Question
Steps to use partitioning in pega marketing
Our client's current pega marketing 7.12 on base pega 7.1.7 application has performance issues, as in to run a campaign and send offer SMS to a target customer population of 1.3 million it takes 7-8 hours may be more, no partitioning was implemented then.
So post upgarde to pega marketing 7.22 on base pega 7.3 we decided to use partition so to ensure parallel processing, we followed the below steps
1. We used database partitioning (underlying DB is oracle) for Customer table, Installed base table and defined 10 partitions in application settings, considering we will be having 4 jvms on two physical boxes hence 2*4 =8, hence kept 10 partitions, partition key ranging from 0-9 for both customer and Installed base.
2. Resaved all our existing segments, used partition keys in all data sets.
3. Added all the nodes in Data Flow service.
4. Also for Interaction history partitions we followed the instructions in the link https://pdn.pega.com/interaction-history-partitions/interaction-history-partitions and defined around 16 partitions, partition key ranging from 0-15.
I have following questions
1. Are there any other steps we need to follow to implement for partitioning?
2. Should the partition range be kept same i.e 0-9 for Interaction history? I mean keeping different partition key range for Customer and Intercation history will it create any problem?
3. How to test if partitioning is working in development environment? In dev env we have two nodes, created a segment containing avg 100 customers belonging to different partitions, my expectation if I print customer id and partition keys in pega logs I will get half of the segment customer is will be printed in node 1 log and half in node 2 logs. But that's not how it's happening most of the time all the customer ids are printed in node 1 and some time few of them in node 2, some times I can see same customer ids are printed in both logs. Not sure how partitioning behaves, need some clarification, how to test the performance gains from it.
4. If partitioning works corrrectly as expected in production having 4 nodes, then can we expect 1/4 the time it takes currently to run a campaign for 1.3 million i.e 1/4 * 8 = 2 hours or less.
5. If tomorrow we increase number of nodes and want to increase partitioning range to 0-16, do we need to resave all segmemts(100+) again?
Regards
Abhi
Hi Abhi,
1. i have following comments on below point.
"1. DB partitioning" - the number of partitions seems less, and i think it is not just a factor of how many nodes you have but also how powerful your hardware is, in terms of cpu, memory and disk IO, so that you could run multiple threads per node.
The Dataflow execution splits the amount of work into multiple assignments and one of the factor is partition key, more number of partitions the better. however below is the formula that will limit how many assignents will get created, so you can achieve better parallelism if number of partitions are slightly higher than below.

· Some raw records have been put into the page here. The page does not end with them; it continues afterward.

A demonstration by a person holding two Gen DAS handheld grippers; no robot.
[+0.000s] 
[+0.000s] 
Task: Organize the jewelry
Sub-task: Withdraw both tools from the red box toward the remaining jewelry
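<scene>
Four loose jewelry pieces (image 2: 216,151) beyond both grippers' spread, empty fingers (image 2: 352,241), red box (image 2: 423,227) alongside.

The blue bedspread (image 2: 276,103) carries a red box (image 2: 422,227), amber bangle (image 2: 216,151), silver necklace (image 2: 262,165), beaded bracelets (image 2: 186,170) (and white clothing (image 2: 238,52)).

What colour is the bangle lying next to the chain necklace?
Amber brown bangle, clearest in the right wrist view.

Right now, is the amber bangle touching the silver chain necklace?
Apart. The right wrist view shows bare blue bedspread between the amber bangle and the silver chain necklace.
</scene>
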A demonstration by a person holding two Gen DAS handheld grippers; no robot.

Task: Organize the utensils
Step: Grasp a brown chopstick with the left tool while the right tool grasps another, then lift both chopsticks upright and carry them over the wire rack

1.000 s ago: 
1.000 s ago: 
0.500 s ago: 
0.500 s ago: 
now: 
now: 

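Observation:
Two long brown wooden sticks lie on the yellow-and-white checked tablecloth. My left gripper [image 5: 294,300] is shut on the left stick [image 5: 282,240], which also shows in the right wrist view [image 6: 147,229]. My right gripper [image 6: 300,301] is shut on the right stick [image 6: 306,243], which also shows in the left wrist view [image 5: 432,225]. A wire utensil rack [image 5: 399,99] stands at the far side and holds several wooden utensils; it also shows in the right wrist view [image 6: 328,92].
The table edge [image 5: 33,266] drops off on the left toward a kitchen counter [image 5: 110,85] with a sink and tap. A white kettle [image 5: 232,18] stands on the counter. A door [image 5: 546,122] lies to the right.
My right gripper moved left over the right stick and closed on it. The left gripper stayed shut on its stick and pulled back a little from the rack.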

nos of Assignments = number of nodes in data flow cluster * number of configured threads * 2
"2. Resaved all our existing segments, used partition keys in all data sets.". - When you change the partition mode, you need to recreate the segments from scratch (instead of resave). To validate if the segment is picking partition information, please check the output Segment table, they should now have 2 columns customerid and partition key.
2. i am not sure of any relation between partitions on Customer and IH fact table.
3. & 4. one method i can suggest to troubleshoot Campaign performance problems is to enable debug logging level on "ExecuteDDFInBatch" actitivy.
The campaign execution runs a dataflow in the background and when DF run completes successfully it deletes it.
Enabling debug on "ExecuteDDFInBatch" activity prevents this deletion.
Hence when the campaign completes, you can open the corresponding PR-xxx Dataflow run from Designer Studio -> Decisioning ->Decisions ->Dataflows ->Batch Processing landing page.
In the opened page, you will have 2 tabs in the DF execution page, "Run Details", and "Distribution details"
In the Run Details tab, you can view the component statistics and inspect the % of total time.
From this you can deduce which components are running slower and taking most % of the time from overall time.
in the distribution tab you can see how many records were processed on each node. In case of partitioned mode you should see multiple nodes here.
When running small customer segment, you wouldnt be covering records from all the partitions. You have to inspect the segment table check how many distinct partitions got picked using your segment criteria. you could also inspect the batchoutput table. Both segment and batch output table will have parition key column.
5. I could think of 2 possible functionality that could be affected.
a. Segments - you should rerun all the segments, no need to recreate, but segment table should be regenerated.
b. existing Campaign runs - you have to make sure your existing campaign run that are in wait state are completed as wait flow processing makes a join of batch output table with customer table.
Regards
Manu